Am nächsten Morgen weckte ihn der Regen. Er prasselte auf die Plane, sickerte in seine Kutte und sammelte sich unter den Planken im Rumpf des Bootes. Die Männer hatten die Segel eingeholt. Die Küste war nicht mehr zu sehen, auf allen Seiten verlor sich der Blick in grauen Schwaden. Wir könnten rudern, schlug einer der Männer vor. Wohin?, fragte Columba höhnisch. Eunocus brummte etwas vom Rande der Welt. Wenn Romanus hier wäre, begann Domoalis, aber er brachte den Satz nicht zu Ende. Nie wieder wird der Name dieses Verräters ausgesprochen. Columbas Stimme überschlug sich. Bilder tauchten vor Gallus auf: der Turm, der Bach, die Sonne in den Erlen. Wir sind verloren, sagte einer nach einer Weile. Wir sind in Gottes Hand, widersprach Columba. Er hielt die Arme an seinen Körper gepresst, der Regen lief ihm übers Gesicht, und das lange Haar klebte in Strähnen an seinem Hinterkopf, aber in seiner Stimme schwang Genugtuung, als habe er auf diesen Augenblick gewartet. Dann stimmte er einen Psalm an: Zeige mir Herr, Deine Wege, lehre mich Deine Pfade! Nach und nach sangen alle mit.

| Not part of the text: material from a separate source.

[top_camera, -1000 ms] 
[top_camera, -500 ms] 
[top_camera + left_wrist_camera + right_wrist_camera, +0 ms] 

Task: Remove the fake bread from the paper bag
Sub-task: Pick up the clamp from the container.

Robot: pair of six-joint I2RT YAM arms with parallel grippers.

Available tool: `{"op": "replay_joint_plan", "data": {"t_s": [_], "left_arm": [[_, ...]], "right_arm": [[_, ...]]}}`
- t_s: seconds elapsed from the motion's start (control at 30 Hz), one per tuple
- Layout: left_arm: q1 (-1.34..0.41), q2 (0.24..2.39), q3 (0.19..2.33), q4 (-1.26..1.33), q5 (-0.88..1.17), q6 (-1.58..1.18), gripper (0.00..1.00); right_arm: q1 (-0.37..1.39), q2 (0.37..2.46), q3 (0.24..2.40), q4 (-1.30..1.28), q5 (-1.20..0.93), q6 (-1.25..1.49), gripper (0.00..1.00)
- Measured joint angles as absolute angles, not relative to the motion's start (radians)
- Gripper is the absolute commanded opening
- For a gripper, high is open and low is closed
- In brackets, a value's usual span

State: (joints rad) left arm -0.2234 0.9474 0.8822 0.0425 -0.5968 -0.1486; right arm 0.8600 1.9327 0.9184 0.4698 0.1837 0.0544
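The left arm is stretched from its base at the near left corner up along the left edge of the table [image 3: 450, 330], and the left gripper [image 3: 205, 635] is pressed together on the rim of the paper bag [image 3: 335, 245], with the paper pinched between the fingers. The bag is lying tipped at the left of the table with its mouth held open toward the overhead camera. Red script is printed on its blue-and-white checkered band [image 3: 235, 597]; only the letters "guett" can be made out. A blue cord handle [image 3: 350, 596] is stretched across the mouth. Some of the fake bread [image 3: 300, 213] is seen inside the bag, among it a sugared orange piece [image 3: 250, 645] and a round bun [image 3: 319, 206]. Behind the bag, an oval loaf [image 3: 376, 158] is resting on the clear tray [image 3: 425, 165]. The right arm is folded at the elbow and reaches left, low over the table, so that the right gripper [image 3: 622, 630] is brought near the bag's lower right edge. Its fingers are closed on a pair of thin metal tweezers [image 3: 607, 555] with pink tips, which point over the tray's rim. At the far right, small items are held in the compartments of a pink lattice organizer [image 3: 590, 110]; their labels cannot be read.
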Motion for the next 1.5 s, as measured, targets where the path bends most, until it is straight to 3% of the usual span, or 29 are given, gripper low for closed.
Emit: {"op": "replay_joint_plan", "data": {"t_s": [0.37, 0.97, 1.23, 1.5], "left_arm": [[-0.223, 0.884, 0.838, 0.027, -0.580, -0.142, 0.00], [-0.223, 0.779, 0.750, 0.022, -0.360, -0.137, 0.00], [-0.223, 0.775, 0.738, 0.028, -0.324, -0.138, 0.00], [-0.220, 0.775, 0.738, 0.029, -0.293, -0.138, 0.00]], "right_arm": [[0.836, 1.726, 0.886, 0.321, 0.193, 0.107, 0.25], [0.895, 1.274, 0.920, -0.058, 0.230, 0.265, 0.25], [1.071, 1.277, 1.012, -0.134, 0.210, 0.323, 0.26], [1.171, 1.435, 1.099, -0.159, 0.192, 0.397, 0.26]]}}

Es war Abend, als der Regen nachliess, Gallus merkte es an seinem Hunger. Doch Columba dachte nicht ans Essen. Von allen Entbehrungen fiel ihm das Fasten am leichtesten, und es hiess, seine Vorfahren hätten sich ihre Freiheit erhungert, wenn sie in Gefangenschaft gerieten. So wie der Stand der untergehenden Sonne hinter den Wolken auszumachen war, liess er das Boot ausrichten und befahl ihnen, gegen Süden zu rudern. Nach einigen Zügen verschwand das bohrende Gefühl in Gallus’ Magen. Er überlegte, wie weit sie sich schon von Bangor entfernt hatten. Lag die Insel noch immer im Dunst neben ihnen, oder hatte die Strömung sie aufs offene Meer hinausgetrieben? Er dachte an Brendan, der mit seinen Gefährten aufgebrochen war, um das Versprochene Land zu finden. Er war Seeungeheuern begegnet, einem Greif, einem äthiopischen Teufel, Schmieden, die sie von der Küste aus mit Schlacke bewarfen, und einem Eremiten, der allein auf einem Eiland lebte, und ein Otter brachte ihm zu essen. Nach sieben Jahren fand Brendan das Land, das er suchte. Mit etwas Obst und so vielen Edelsteinen, wie sein Boot fassen konnte, kehrte er in die Heimat zurück und starb. Gallus liess das Ruder fahren. Columba hatte den Ranzen mit den Büchern zu der Habe der Mönche unter die Planken ins Heck gelegt. Mit einem Satz war Gallus an der Luke, riss die Plane hoch und sah die Säcke und Beutel in einem braunen Tümpel schwimmen. Im gleichen Moment war Columba an seiner Seite, stiess ihn weg. Das Boot schlingerte, Gallus prallte mit dem Hinterkopf gegen den Mast. Die Mönche hielten sich aneinander. Als sie ihr Gleichgewicht wiedergefunden hatten, sahen sie Columbas Füsse in den neuen Sandalen aus der Luke ragen. Sie griffen nach ihnen, zerrten an den knochigen Beinen, und nach einer Weile gelang es ihnen, Columba aus dem Heck zu ziehen. Die braune Brühe rann ihm aus dem Mund und übers Gesicht; in der rechten Hand hielt er den Riemen des Fellranzens.